We are heading off to Smugglers Notch on Sunday for a week of Spring skiing.  I purchased some 2 for 1 lift ticket coupons off Ebay.  I was reading reviews in the TUG review section and saw several mentions of being charged fees for certain ammenities. I was wondering- is this mandatory for RCI exchangers? It's just me an my husband- so it's not like we will have kids in their camps or anything-how about use of the pool or hot tubs- will we have to pay to use those- (we are in a Sycamore unit) - I do realize we will have to pay for internet access- so I'm not talking about that fee-Thanks for any info


----------



## helenbarnett1963 (Mar 24, 2011)

http://www.smuggs.com/pages/winter/rci/winterBenefits.php

this link to the RCI exchange page on the Smuggs website should give you all the info you need.

Sycamores has an outdoor heated pool you can use, and your building may also have a hot tub.  And you can also use the indoor Courtside pool & hot tubs.

Not sure if it will be worth you buying the SmuggsPass (it is optional) if you don't have kids with you and you already have lift tickets sorted.

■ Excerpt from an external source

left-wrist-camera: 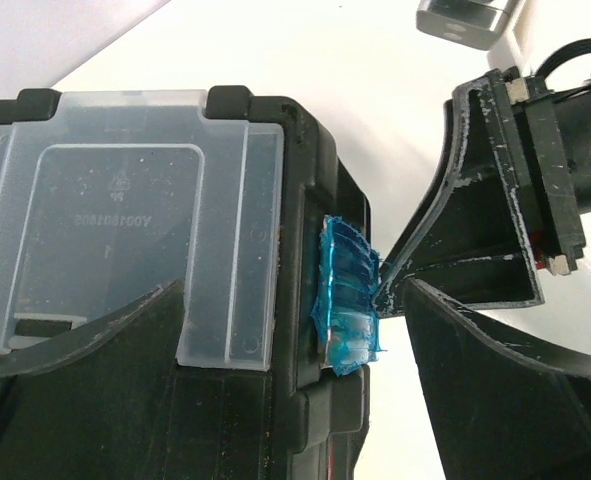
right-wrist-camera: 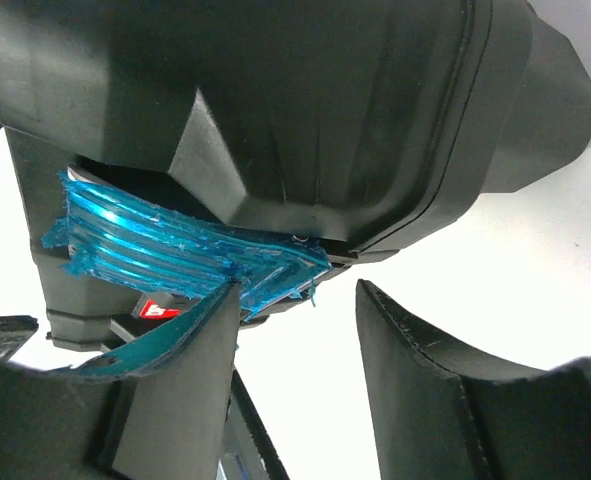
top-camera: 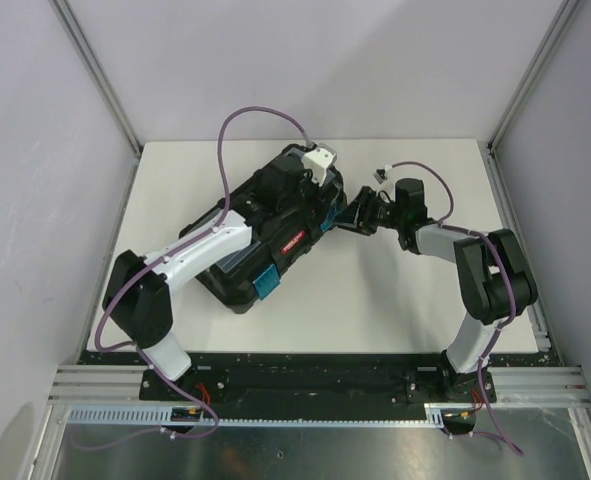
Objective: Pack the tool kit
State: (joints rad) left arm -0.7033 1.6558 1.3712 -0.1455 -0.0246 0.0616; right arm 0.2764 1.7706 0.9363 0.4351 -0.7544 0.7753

We have never been asked for Resort ID to gain access to the evening entertainment for grown-ups in the Meeting House or Bootleggers or Black Bear Tavern.

And the SmuggsPass doesn't get you any disocunt off any of the "paid for" activities you may be interested in.... massage, art classes, zip line tour, dog sledding etc


----------



## bdemerchant (Mar 24, 2011)

Thank you- I appreciate your response-I don't know how I missed that link before but it told me what I needed to know- My  2 for 1 lift ticket coupons will give me a much better rate than the resort discount- and all we were really interested in is maybe the pool and hot tubs- I will post from the resort the ski conditions if anyone is interested.


----------